Şimdi de aynı şeyi HTŞ yapmaktadır. Kendisine karşı duracak farklı halk ve inançtan iradeleri tasfiye etmek istiyor. Alevilere yönelik katliam, Süweyda’da yaşananlar bunun güncel örnekleridir.
DAİŞ devlet kurmak için Irak’tan Şam’a doğru yöneldiğinde de aynı şeyi yapmıştır. Halkları boğazlayarak yol almaya çalışmıştır. Eğer Kobanê’de durdurulmasaydı başta Kürtler olmak üzere bölgedeki tüm halklar, bugün Alevilerin ve Dürzilerin yaşadıklarından daha şiddetli kıyımlar yaşayacaktı. Yani HTŞ’nin karakteri DAİŞ’in karakteridir. Dün devletleşememiş olan DAİŞ, bugün emperyalistlerin Türkiye ve Suudi Arabistan ve Katar devletlerinin desteği ile devletleştirilmek istenmektedir. Sözde DAİŞ’e karşı kurulmuş Koalisyon bugün kravatlı DAİŞ’in yanında saf tutmuşlardır. Açık ki emperyalistlerin derdi cihadist DAİŞ, HTŞ veya El Kaide değil. Onlar için önemli olan sadece kendi emperyalist çıkarlarıdır.
Rojava devrimimizin, Demokratik Özerk Kuzey ve Doğu Suriye’nin yegane dostu ve uzun yol arkadaşı bölgedeki ezilen halklardır, devrimcilerdir. Tam bu gerçeklik üzerinden Ortak Tutum Konferansına baktığımızda, halkların varlığı ve demokratik birliği için hayati önemi görülebilir.

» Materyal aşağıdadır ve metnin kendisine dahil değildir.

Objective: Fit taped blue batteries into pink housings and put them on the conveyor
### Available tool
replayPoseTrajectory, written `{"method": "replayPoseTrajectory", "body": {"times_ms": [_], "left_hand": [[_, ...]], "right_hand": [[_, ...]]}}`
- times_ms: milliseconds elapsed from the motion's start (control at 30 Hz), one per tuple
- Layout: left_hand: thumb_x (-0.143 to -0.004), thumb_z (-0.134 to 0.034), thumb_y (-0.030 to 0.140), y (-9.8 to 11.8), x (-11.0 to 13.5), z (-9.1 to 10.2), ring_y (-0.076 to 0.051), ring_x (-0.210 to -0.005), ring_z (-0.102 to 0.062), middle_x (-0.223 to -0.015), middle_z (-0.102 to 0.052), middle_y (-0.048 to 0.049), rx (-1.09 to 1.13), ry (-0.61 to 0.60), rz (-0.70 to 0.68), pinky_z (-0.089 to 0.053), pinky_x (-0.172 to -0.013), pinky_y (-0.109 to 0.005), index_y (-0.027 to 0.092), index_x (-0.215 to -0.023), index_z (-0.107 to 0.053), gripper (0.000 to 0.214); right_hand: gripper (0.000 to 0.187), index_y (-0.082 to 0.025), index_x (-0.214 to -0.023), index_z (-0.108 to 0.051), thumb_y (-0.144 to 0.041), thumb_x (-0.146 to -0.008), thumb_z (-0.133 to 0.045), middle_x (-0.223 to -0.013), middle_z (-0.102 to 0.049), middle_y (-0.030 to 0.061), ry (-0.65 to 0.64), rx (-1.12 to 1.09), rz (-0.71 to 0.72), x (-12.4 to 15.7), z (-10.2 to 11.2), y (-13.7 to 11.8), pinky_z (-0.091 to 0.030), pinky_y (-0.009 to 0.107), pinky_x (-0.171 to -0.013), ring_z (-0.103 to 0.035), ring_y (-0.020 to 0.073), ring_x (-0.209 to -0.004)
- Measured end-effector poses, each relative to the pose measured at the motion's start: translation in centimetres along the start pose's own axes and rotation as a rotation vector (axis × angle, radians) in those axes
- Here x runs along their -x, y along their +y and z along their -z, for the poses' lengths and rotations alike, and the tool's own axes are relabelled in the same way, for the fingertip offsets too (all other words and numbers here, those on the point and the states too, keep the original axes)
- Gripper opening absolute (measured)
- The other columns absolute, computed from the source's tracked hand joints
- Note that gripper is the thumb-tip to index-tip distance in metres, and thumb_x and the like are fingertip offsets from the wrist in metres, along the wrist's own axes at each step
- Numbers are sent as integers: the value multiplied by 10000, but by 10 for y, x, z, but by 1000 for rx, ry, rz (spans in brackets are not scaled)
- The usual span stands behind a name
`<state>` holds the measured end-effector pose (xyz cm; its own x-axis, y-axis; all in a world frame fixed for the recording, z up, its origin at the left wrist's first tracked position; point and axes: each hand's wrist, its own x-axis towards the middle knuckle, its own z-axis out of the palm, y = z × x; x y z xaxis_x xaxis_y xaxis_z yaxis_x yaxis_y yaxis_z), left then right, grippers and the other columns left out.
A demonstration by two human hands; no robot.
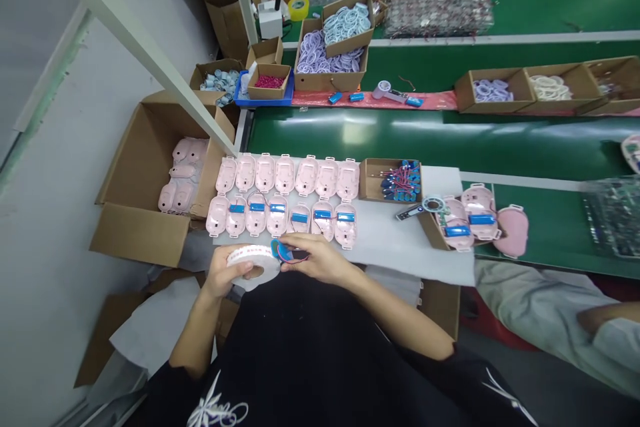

Ortak Tutum Konferansı’nın tüm bileşenlerinin ama özellikle Alevi ve Dürzi şeyhlerinin mesajları önemlidir. QSD’nin varlığı ve özsavunmanın kesinlikle korunması görüş açısı aynı zamanda somut bir deneyimden çıkarılan büyük bir derstir. Eğer sömürgeci Türk devleti ve çeteleri, Tişrin’de durdurulmasaydı, bugün daha büyük bir savaş ve işgal yaşanacaktı. Silahlanmış ve ordulaşmış bir halk, işgalci saldırganlığa geçit vermemiş Özerk Yönetim topraklarını ve halkını korumuştur. Halk ordusunun gücünü daha fazla arttırmak, teknik düzeyini yükseltmek, halkın örgütlülüğünü güçlendirmek, komün ve meclislerde halkın özneleşme düzeyini geliştirmek günün en acil görevidir.
Tarih ve güncel gelişmeler bize, özsavunması olmayan bir halkın ne masada ne de sahada bir gücünün olmayacağını gösteriyor. Örgütlenmek, özsavunmamızı büyütmek, eşit ve özgür bir yaşam için mücadeleyi büyütmek için sosyalist yurtseverler bu dönemi tam bir örgütlenme seferberliği olarak ele almalıdırlar. Yeni savaşlara hazır olunmalıdır. İdeolojik kararlılık, devrime bağlılık ve halka güven sürecin en önemli görevidir.